Repeat every line of the material that follows, word for word.
· · · · · · ·
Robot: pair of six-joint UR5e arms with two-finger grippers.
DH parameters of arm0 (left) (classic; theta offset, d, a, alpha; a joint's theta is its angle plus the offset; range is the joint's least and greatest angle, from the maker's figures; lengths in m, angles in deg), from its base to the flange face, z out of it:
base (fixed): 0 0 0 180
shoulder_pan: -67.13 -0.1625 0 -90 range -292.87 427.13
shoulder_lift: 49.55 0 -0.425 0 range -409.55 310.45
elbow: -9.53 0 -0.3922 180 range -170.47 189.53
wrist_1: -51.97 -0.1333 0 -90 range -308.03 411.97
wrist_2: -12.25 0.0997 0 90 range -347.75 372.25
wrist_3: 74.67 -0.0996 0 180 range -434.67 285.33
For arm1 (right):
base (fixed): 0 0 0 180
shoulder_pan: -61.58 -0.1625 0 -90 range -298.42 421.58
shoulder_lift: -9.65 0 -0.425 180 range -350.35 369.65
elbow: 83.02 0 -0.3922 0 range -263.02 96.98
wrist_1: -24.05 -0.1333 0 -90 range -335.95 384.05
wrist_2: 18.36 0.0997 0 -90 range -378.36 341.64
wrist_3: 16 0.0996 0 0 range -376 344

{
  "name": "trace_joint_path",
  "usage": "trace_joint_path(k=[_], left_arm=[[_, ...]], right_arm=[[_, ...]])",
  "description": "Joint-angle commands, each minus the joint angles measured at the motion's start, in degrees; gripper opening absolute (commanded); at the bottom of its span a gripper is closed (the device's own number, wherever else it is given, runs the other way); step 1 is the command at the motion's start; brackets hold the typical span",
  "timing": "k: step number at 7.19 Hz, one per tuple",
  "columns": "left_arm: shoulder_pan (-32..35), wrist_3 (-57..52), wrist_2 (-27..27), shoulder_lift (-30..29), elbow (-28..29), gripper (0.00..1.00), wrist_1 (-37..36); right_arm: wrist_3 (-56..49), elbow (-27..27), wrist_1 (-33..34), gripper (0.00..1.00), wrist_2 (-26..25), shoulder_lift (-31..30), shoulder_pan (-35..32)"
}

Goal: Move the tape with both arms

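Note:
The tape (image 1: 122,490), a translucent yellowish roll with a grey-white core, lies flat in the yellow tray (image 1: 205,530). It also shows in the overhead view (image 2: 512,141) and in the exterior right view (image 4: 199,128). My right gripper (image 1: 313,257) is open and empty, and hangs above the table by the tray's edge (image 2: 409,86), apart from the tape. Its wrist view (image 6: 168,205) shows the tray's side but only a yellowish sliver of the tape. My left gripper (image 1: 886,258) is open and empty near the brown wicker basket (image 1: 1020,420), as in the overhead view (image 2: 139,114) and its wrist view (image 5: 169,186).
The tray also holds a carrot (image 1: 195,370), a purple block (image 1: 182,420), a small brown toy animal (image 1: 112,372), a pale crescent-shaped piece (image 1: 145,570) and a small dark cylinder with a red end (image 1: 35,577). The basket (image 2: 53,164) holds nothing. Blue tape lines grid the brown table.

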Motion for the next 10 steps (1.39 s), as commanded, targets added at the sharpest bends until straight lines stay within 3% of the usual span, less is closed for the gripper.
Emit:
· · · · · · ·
TASK SOLUTION:
Robot: pair of six-joint UR5e arms with two-finger grippers.
DH parameters of arm0 (left) (classic; theta offset, d, a, alpha; a joint's theta is its angle plus the offset; range is the joint's least and greatest angle, from the maker's figures; lengths in m, angles in deg), from its base to the flange face, z out of it:
base (fixed): 0 0 0 180
shoulder_pan: -67.13 -0.1625 0 -90 range -292.87 427.13
shoulder_lift: 49.55 0 -0.425 0 range -409.55 310.45
elbow: -9.53 0 -0.3922 180 range -170.47 189.53
wrist_1: -51.97 -0.1333 0 -90 range -308.03 411.97
wrist_2: -12.25 0.0997 0 90 range -347.75 372.25
wrist_3: 74.67 -0.0996 0 180 range -434.67 285.33
For arm1 (right):
base (fixed): 0 0 0 180
shoulder_pan: -61.58 -0.1625 0 -90 range -298.42 421.58
shoulder_lift: -9.65 0 -0.425 180 range -350.35 369.65
elbow: 83.02 0 -0.3922 0 range -263.02 96.98
wrist_1: -24.05 -0.1333 0 -90 range -335.95 384.05
wrist_2: 18.36 0.0997 0 -90 range -378.36 341.64
wrist_3: 16 0.0996 0 0 range -376 344

{
  "name": "trace_joint_path",
  "usage": "trace_joint_path(k=[_], left_arm=[[_, ...]], right_arm=[[_, ...]])",
  "description": "Joint-angle commands, each minus the joint angles measured at the motion's start, in degrees; gripper opening absolute (commanded); at the bottom of its span a gripper is closed (the device's own number, wherever else it is given, runs the other way); step 1 is the command at the motion's start; brackets hold the typical span",
  "timing": "k: step number at 7.19 Hz, one per tuple",
  "columns": "left_arm: shoulder_pan (-32..35), wrist_3 (-57..52), wrist_2 (-27..27), shoulder_lift (-30..29), elbow (-28..29), gripper (0.00..1.00), wrist_1 (-37..36); right_arm: wrist_3 (-56..49), elbow (-27..27), wrist_1 (-33..34), gripper (0.00..1.00), wrist_2 (-26..25), shoulder_lift (-31..30), shoulder_pan (-35..32)"
}

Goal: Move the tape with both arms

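Note:
The tape (image 1: 122,490), a translucent yellowish roll with a grey-white core, lies flat in the yellow tray (image 1: 205,530). It also shows in the overhead view (image 2: 512,141) and in the exterior right view (image 4: 199,128). My right gripper (image 1: 313,257) is open and empty, and hangs above the table by the tray's edge (image 2: 409,86), apart from the tape. Its wrist view (image 6: 168,205) shows the tray's side but only a yellowish sliver of the tape. My left gripper (image 1: 886,258) is open and empty near the brown wicker basket (image 1: 1020,420), as in the overhead view (image 2: 139,114) and its wrist view (image 5: 169,186).
The tray also holds a carrot (image 1: 195,370), a purple block (image 1: 182,420), a small brown toy animal (image 1: 112,372), a pale crescent-shaped piece (image 1: 145,570) and a small dark cylinder with a red end (image 1: 35,577). The basket (image 2: 53,164) holds nothing. Blue tape lines grid the brown table.
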
Motion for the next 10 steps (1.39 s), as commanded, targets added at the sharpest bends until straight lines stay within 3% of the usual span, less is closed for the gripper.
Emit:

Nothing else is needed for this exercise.